A PIRATE SHIP FEARED, WRECKED, AND FOUND

Sandler tells the exciting true story of the only wrecked pirate ship ever found and the mysteries it revealed.

Commissioned in 1715 in London and christened the Whydah after the West African slave-trading kingdom of Ouidah, the vessel was a galley ship configured as a heavily armed trading and transport ship for the Atlantic slave trade. In February 1717, the Whydah was attacked by pirates under the command of “Black Sam” Bellamy, who made the vessel his flagship. Bellamy and his newly captured ship menaced the coastlines of Colonial America until it was wrecked two months after capture in a nor’easter along the shoals of Cape Cod.
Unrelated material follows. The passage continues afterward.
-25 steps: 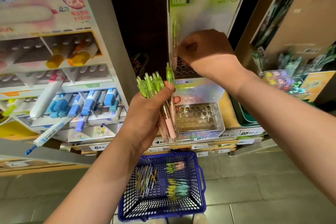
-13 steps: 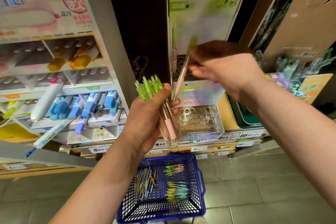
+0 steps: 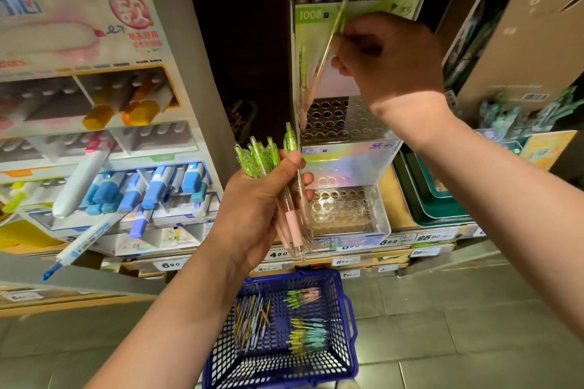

The treasure-laden wreck was found in 1984 by marine archaeologists, and Sandler explains that 30 years of expeditions have “resulted in the discovery and retrieval of thousands of artifacts that increase our knowledge of the Whydah’s history and dramatically alter our perception of pirates and their way of life.” Sandler offers an insightful look at how different the realities of pirate life were compared to how it has been mythologized in popular culture. Instead of finding eye patches, wooden legs, rum bottles, and parrot remains, archaeologists discovered artifacts such as medical syringes, surprising for “an age when medical knowledge and practice were primitive at best.”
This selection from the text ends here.